愧疚之情在她心中无限蔓延,从下到上,堵得她整个胸口胀胀的,说不出话来。
她不敢转身看陈肆野。
怕看到他眼中重新而来的厌恶之情。
楼上传来冯棠冷静的解释。
她的冷静,显得陈飞云是那么的无理取闹。
“这件事,我没给你商量是我的不对,但事急从权......”
“她的父母因救我去世,你难道要让我看到她成为孤儿吗?!”
陈肆野瞳孔猛地一缩,手背青筋暴起,眼底翻涌着复杂的情绪。
他定定地看着姜禾。
小姑娘背对着他,身姿纤弱,但他却能看出她隐藏其中的傲骨。
他不知道是这个原因,如果知道,她来的第一天,他定不会说出那番话。
他以为......
楼上还在吵,陈肆野不想让姜禾再听了。
他长腿一迈,反握住她的手腕,拉起她就走。
姜禾大脑一片空白,不明白陈肆野要做什么,她用力地想要挣脱他的束缚。
可那只手,握着她很紧,她怎么也挣脱不开。
似乎察觉到她的不舒服,陈肆野松了点力,却也没放开。
他把她拉到巷子的长椅上,才松手。
他薄唇抿成一条线,眉头紧皱,眼皮撩起,直勾勾地盯着她,狭长的双眸里翻涌着她看不懂的情绪。
陈肆野尽量让自己的声音显得冷静:“你为什么不告诉我?”
姜禾大脑还出于关机状态,愣了几秒,才反应过来陈肆野在说什么。
为什么不告诉我,你父母去世了?
少年的眼底一闪而过的歉疚,被她精准的捕捉到了。
姜禾攥住衣角的指节泛白得不太正常,眼眶泛红,眼泪藏在眼角,没流出来,她的声音带着一丝颤抖:“我以为冯阿姨给你说了。”

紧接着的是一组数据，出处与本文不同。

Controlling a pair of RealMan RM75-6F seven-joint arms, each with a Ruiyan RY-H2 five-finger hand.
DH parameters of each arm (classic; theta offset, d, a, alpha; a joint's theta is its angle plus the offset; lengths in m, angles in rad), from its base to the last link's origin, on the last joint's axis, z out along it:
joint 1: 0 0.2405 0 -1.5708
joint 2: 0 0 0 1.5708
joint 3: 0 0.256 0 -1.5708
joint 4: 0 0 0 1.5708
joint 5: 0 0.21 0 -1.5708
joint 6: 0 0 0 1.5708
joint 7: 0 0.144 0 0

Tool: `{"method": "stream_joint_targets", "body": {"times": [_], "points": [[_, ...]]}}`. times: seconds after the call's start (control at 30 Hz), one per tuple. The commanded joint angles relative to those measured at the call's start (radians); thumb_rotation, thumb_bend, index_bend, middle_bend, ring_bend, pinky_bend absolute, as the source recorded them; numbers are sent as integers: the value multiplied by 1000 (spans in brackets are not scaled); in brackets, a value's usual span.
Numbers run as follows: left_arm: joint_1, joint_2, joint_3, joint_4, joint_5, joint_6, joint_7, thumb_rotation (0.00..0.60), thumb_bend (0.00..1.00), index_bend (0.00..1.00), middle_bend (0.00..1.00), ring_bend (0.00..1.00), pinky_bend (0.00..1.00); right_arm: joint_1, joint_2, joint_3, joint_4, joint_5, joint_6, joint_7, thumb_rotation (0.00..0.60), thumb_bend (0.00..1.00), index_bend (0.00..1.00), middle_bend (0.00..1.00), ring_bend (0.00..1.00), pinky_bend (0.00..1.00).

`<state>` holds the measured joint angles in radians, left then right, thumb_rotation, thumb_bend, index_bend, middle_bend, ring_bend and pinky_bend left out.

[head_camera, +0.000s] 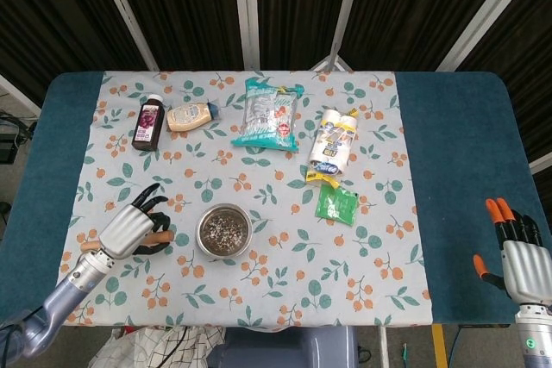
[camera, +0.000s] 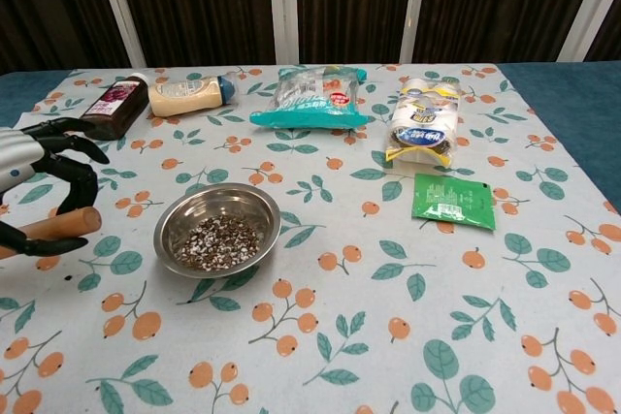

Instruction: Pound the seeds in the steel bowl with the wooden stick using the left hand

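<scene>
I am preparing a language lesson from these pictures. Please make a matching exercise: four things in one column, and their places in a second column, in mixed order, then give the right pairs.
1. wooden stick
2. seeds
3. green packet
4. dark bottle

A. beside the cream bottle
B. inside the steel bowl
C. in the left hand
D. just in front of the roll pack

Pairs: 1-C, 2-B, 3-D, 4-A
</scene>
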<state>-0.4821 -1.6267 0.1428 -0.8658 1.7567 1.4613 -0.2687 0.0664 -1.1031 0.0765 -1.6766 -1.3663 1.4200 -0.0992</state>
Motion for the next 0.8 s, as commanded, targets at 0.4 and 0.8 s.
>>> {"method": "stream_joint_targets", "body": {"times": [0.4, 0.8], "points": [[12, 45, -6, -67, -8, -5, 27, 600, 345, 348, 289, 124, 20, -2, 2, -1, -1, -3, 1, 1, 600, 370, 0, 0, 0, 0], [54, 162, -65, -292, -72, 46, 114, 600, 309, 265, 228, 71, 0, -4, 7, 1, -2, -4, 4, 8, 600, 370, 0, 0, 0, 0]]}}
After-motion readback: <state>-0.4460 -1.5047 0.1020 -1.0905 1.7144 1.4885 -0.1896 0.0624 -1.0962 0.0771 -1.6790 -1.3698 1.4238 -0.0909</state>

看着姜禾的样子,陈肆野的喉咙像是被一团柔软的棉花堵住了,一上一下,让他说不出话来。
心脏像是被一只无形的攥住,攥得他心痛。
冯棠当时只说有个女孩要来寄住,没说原因。
他以为她的父母只是工作忙,没法照顾她,所以才来寄住。
陈肆野闭上双眼,良久,他才从胸腔里挤出三个字:“对不起。”
没有掺杂一丝嘲讽,是真心实意的。
为他以前的言语道歉。
他的话语对姜禾的伤害是实质性的。
她有权拒绝他的道歉。
天已经黑了,路灯散发出微弱的光芒,铺满了整个街道。
灯光昏暗,但这点光足够让姜禾看清少年一瞬间紧绷的下颌线,和他手背上□□的青筋。
她坐在长椅上,吸了吸鼻子,整理好自己的表情,再抬眼,盯着陈肆野,语气平淡,像是在述说一件与她无关的小事:“那你以后对我好点就行。”

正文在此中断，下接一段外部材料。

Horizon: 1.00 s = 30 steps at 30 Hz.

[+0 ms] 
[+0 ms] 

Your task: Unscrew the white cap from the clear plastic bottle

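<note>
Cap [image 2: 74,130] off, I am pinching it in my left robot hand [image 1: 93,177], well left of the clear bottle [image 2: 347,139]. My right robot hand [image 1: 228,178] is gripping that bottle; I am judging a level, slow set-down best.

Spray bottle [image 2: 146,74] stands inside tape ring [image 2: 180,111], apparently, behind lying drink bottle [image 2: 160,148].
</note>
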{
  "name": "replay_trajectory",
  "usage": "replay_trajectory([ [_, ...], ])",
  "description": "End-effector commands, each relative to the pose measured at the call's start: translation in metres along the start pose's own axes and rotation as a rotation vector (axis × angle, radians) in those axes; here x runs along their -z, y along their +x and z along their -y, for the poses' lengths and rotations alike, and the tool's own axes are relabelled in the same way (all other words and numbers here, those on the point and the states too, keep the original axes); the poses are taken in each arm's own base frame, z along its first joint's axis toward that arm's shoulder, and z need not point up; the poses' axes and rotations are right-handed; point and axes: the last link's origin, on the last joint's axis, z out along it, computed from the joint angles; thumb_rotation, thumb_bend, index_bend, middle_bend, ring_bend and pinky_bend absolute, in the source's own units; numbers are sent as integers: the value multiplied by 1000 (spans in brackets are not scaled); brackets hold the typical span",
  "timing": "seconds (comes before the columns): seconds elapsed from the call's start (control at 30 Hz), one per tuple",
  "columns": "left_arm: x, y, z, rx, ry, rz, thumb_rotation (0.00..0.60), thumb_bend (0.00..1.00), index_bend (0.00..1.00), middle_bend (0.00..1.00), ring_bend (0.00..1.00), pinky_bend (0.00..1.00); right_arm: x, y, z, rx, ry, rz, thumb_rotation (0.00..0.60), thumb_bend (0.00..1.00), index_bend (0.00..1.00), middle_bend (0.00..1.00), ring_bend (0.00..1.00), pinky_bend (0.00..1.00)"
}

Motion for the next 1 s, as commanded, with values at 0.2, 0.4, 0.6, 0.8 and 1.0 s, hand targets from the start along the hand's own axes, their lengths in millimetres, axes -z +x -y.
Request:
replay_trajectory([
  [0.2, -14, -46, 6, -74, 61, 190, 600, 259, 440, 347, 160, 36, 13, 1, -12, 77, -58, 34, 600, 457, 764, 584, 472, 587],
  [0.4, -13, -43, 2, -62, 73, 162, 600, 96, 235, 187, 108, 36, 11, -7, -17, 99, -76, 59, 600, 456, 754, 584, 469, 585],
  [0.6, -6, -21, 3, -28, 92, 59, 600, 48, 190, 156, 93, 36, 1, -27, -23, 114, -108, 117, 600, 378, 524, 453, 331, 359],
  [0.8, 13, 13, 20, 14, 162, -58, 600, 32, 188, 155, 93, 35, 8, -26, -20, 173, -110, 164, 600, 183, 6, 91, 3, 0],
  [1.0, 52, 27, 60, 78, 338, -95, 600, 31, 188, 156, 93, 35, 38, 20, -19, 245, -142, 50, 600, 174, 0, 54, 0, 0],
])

"当成你的亲妹妹一样。"她十指交叉,轻轻摩挲,上下交叠,小声补充道。
说完,她偏过头,眼神飘忽,目光落在身旁的路灯处。
陈肆野长长的睫毛在昏黄的灯光投下一小片阴影,整个人收起平日的锋芒,透露出一股柔和感,他压低声音,嗓音低哑,却又极其认真:“好。”
这是他应该做的。
“还有,对不起。”姜禾收起下巴,嘟囔道。
陈肆野的眸子暗了暗,立刻明白姜禾到的什么歉。
因为她的到来,他的父母吵架了,她因为这个道歉。
陈肆野微微俯身,看着姜禾还有点通红的鼻子,淡淡地说:“没有你的到来,他们照样吵架。”
他顿了顿,似乎在斟酌语词:“你不用为此感到歉疚。”
在他的记忆力,每次陈飞云回来,定要和冯棠吵一架,刚开始他们吵架,还会顾着他,后来直接当着他的面吵。
小时候,每次他们吵架,他都会躲到书房里去,那里是他的安全区。
经历得越多,他对他们的吵架已然麻木了。
陈肆野依靠在路灯旁边,嘴角掀起一抹自嘲的笑。
他说的云淡风轻,但姜禾却读出了陈肆野的无奈与伤心。
两个命运不同的人,在此刻,竟迸发出了灵魂上的共鸣。
姜禾突然心里涌出一股酸涩,她左手撑在椅子上,仰起头,看向陈肆野,一双细眉微微扬起,双眸清澈,不掺杂一丝杂质,就好像山间潺潺流动的泉水。
她对着陈肆野轻轻一笑,脸颊上露出两个极小的酒窝。
陈肆野不明所以,抬眼盯着姜禾。
下一秒,姜禾的声音夹杂着晚风的温柔传到他的耳中。
“哥,我们去吃饭吧,我饿了。”
不是上次的不情愿。
这次是坚定与承认。
一种说不清道不明的情绪在他心中肆意疯长。
陈肆野的声音在风中显得更加的低沉:“好。”
姜禾眼睛顿时一亮,从椅子上站起身来,跟上陈肆野的步伐。